Ступени жизни (Медынский) - страница 55

Все это руководители восставших, видимо, успели узнать у него, а может быть, просто видели подходивший отряд, потому что и нас и его тут же под конвоем отправили подальше от деревни. Но не успели мы выйти за риги, как сзади послышалась стрельба. Чем она кончилась, я не знаю, но ясно, что латыши, шедшие на выручку Медыни, прошли, потому что нам пришлось потом еще встретиться с ними уже при других обстоятельствах.

А нас повели дальше пустынными осенними проселками, мимо имения, бывшего, конечно, имения генерала Роговского, мимо знакомого нам сада братьев Рябовых, в «волость», в село Романово, знакомое-перезнакомое по прошлому митинговому году. Посадили нас, в ожидании дальнейшего, на каких-то бревнах, и, естественно, вокруг нас собрались мужики и стали расспрашивать — как в Медыни, что в Медыни, и в частности — «а артиллерия есть?». И я, по простоте душевной, сказал об этой несчастной пушчонке, которая молча стоит посреди площади. Как нарочно, в это время мимо проезжал какой-то всадник на сером в яблоках коне и, услышав этот разговор, сказал:

— Вы за этим очкастым смотрите особо, он пропагандой занимается.

«Какая пропаганда? Это же правда!» — подумал я, еще не понимая, Как разнозначащи могут быть слова. Впервые я столкнулся с этим раньше, в Медыни, когда на заседании в городском клубе обсуждался вопрос об организации духового оркестра, и тогда сквозь общую симфонию возвышенных слов раздался голос одного из будущих оркестрантов.

— Я — материалист.

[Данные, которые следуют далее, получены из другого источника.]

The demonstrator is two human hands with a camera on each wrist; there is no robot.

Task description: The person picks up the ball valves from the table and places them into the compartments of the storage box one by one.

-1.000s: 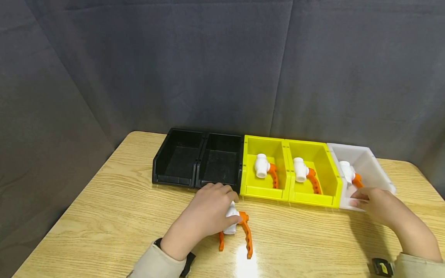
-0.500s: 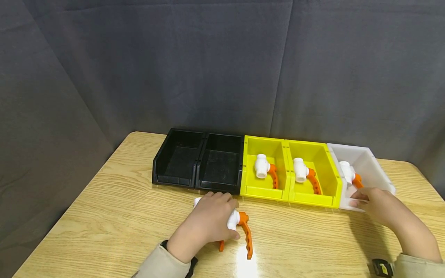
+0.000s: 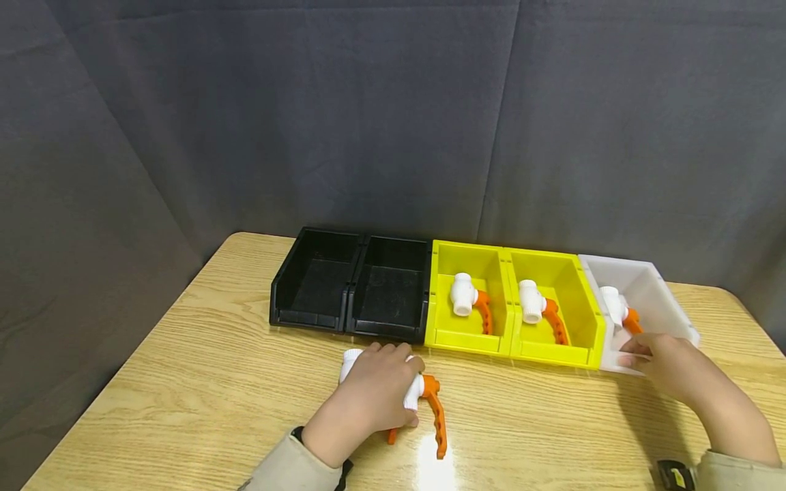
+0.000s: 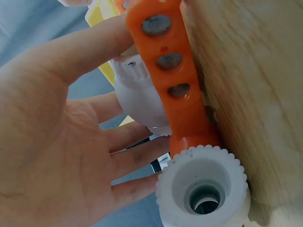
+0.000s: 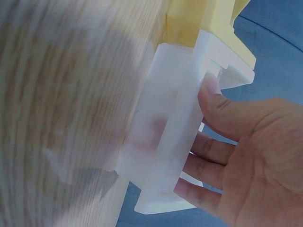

Скажите, а сколько я буду получать?

Оказывается, и слово «материалист» тоже может иметь разный смысл. Так и здесь.

Не знаю, что бы вышло из этого мимолетного разговора о пушке, но по каким-то соображениям и чьим-то распоряжениям нас снова повели дальше. И направили нас в Дошино, в то самое Дошино, что под самой Медынью, за тюрьмой, стоявшей на самом краю города. Там, у этой тюрьмы, за леском Лапшинкой, любимым местом отдыха горожан, и шли главные бои. Во всяком случае, когда нас, пленных, вели по улице, то около одной избы, видимо превращенной в медпункт, я видел окровавленные, приставленные к стене носилки.

Нас посадили в другую избу, но сидеть нам долго опять не пришлось. Очень скоро в районе «фронта» послышалась усиленная стрельба, в которую вмешалось и стрекотание пулемета. Что там случилось, я тоже не знаю, догадываюсь только, что как раз к этому времени сюда подоспели те же самые латыши. Одним словом, произошла паника, послышались крики, и нас быстро-быстро вывели из нашей временной «каталажки». Мимо нас бежало все мужицкое воинство, а вслед за ними на лошадях скакали командиры, отчаянно матерились и стреляли в воздух. Но поток бежавших был неудержим и вместе с собою увлекал и нашу стражу.